Starting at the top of the records, output every line through the one that contains "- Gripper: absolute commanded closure", keeping each exactly as it appears.

■ **Data records**
- - -

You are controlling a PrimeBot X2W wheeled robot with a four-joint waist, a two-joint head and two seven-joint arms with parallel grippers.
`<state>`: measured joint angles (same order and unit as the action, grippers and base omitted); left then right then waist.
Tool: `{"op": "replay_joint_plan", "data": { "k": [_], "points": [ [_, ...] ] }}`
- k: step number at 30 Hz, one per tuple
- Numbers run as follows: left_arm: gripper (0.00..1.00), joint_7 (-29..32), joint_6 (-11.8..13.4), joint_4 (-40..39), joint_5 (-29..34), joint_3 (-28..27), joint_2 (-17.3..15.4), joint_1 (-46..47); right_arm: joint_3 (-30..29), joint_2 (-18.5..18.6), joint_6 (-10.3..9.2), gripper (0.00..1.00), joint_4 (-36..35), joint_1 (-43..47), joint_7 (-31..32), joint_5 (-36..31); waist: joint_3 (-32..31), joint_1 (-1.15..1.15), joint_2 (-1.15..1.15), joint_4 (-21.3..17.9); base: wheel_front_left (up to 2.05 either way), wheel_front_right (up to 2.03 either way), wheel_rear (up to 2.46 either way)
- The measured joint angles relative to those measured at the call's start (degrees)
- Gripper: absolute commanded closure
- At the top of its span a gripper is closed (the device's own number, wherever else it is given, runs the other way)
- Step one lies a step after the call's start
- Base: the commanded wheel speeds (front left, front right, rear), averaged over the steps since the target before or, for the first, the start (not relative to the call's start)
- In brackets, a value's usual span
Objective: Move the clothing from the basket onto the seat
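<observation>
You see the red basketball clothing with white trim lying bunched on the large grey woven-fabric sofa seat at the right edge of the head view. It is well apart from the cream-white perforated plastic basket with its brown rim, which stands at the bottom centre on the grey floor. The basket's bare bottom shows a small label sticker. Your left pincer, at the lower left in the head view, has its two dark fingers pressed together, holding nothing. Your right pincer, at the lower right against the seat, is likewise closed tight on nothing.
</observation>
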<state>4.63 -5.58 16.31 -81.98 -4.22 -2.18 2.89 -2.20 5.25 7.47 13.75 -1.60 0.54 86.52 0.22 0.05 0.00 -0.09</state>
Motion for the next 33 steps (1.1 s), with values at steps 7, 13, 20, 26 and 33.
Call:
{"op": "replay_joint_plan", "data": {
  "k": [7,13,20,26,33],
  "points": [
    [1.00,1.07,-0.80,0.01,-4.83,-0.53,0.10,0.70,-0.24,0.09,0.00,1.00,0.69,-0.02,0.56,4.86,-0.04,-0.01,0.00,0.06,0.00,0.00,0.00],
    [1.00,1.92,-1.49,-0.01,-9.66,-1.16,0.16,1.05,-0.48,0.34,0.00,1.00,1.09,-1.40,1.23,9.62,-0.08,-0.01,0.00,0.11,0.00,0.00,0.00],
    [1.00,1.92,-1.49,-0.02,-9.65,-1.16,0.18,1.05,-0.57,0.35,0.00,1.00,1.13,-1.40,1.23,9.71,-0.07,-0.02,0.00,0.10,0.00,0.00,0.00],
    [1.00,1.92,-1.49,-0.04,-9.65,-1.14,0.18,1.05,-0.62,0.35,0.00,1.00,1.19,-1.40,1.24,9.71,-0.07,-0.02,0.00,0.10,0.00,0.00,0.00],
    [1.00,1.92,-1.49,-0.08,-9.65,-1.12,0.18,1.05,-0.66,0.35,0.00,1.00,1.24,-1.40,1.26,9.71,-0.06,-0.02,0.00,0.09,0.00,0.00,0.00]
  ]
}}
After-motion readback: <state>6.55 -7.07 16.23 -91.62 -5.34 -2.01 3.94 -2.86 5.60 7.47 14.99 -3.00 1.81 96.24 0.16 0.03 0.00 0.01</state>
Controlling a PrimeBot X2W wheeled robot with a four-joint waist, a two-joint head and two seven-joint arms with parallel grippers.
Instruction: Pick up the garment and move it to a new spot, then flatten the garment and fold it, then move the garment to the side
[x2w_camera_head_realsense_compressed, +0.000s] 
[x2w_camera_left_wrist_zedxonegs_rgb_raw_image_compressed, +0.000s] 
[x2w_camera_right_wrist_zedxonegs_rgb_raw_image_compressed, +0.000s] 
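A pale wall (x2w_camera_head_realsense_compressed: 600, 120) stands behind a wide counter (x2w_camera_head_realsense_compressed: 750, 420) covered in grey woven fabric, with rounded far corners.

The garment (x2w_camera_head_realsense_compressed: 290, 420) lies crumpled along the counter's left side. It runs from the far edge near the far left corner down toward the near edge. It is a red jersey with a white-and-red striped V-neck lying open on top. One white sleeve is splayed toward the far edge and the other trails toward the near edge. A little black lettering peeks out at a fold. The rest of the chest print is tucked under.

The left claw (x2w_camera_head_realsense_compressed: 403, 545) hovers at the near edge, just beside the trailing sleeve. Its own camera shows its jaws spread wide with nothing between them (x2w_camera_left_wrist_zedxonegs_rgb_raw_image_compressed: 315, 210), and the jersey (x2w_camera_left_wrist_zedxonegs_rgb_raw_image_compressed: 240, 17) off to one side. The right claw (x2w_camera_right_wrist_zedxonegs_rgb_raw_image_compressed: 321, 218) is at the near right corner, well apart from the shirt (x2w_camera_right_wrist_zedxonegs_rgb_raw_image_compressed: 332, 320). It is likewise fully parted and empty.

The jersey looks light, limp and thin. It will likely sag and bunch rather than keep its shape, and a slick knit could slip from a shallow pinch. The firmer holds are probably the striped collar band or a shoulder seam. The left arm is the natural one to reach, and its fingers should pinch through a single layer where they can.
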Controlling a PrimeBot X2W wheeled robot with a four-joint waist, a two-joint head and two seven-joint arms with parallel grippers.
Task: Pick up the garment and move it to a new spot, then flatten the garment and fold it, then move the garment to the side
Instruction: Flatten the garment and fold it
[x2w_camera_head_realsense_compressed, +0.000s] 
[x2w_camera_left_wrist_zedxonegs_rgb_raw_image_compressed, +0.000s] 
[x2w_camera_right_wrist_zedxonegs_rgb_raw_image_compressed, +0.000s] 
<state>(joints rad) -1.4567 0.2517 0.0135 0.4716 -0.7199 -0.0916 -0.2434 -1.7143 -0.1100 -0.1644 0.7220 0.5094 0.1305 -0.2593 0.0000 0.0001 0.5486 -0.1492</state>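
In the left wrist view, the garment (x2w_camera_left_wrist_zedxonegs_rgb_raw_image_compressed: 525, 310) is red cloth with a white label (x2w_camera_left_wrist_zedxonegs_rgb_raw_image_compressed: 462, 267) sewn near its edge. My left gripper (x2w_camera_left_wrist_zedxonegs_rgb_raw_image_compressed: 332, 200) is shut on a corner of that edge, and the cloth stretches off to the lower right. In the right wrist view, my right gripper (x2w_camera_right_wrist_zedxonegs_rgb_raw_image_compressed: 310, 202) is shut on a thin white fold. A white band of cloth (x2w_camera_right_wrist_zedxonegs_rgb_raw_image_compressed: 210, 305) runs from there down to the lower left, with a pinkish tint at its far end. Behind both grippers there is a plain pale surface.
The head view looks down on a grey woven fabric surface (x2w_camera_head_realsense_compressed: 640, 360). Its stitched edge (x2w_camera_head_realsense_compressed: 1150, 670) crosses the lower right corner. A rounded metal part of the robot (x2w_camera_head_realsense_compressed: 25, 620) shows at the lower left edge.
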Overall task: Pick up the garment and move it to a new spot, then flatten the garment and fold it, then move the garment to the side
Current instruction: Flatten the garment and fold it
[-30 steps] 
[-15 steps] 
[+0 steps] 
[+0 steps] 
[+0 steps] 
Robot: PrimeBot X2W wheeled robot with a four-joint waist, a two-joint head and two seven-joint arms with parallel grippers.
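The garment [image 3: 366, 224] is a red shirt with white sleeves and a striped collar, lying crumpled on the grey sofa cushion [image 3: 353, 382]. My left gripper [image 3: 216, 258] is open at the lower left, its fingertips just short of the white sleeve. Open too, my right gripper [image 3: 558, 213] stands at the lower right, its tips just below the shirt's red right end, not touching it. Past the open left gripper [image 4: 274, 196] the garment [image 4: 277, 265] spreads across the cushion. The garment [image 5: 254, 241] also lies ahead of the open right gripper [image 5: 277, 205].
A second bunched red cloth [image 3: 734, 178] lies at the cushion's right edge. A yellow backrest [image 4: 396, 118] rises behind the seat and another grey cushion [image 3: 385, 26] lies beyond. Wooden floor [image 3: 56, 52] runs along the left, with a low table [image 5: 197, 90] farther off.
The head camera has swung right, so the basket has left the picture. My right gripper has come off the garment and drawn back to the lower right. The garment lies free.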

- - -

■ **Task result**
You are controlling a PrimeBot X2W wheeled robot with a four-joint waist, a two-joint head and two seven-joint arms with parallel grippers.
`<state>`: measured joint angles (same order and unit as the action, grippers and base omitted); left then right then waist.
Tool: `{"op": "replay_joint_plan", "data": { "k": [_], "points": [ [_, ...] ] }}`
- k: step number at 30 Hz, one per tuple
- Numbers run as follows: left_arm: gripper (0.00..1.00), joint_7 (-29..32), joint_6 (-11.8..13.4), joint_4 (-40..39), joint_5 (-29..34), joint_3 (-28..27), joint_2 (-17.3..15.4), joint_1 (-46..47); right_arm: joint_3 (-30..29), joint_2 (-18.5..18.6), joint_6 (-10.3..9.2), gripper (0.00..1.00), joint_4 (-36..35), joint_1 (-43..47), joint_7 (-31..32), joint_5 (-36..31); waist: joint_3 (-32..31), joint_1 (-1.15..1.15), joint_2 (-1.15..1.15), joint_4 (-21.3..17.9); base: wheel_front_left (up to 2.05 either way), wheel_front_right (up to 2.03 either way), wheel_rear (up to 2.46 either way)
- The measured joint angles relative to those measured at the call's start (degrees)
- Gripper: absolute commanded closure

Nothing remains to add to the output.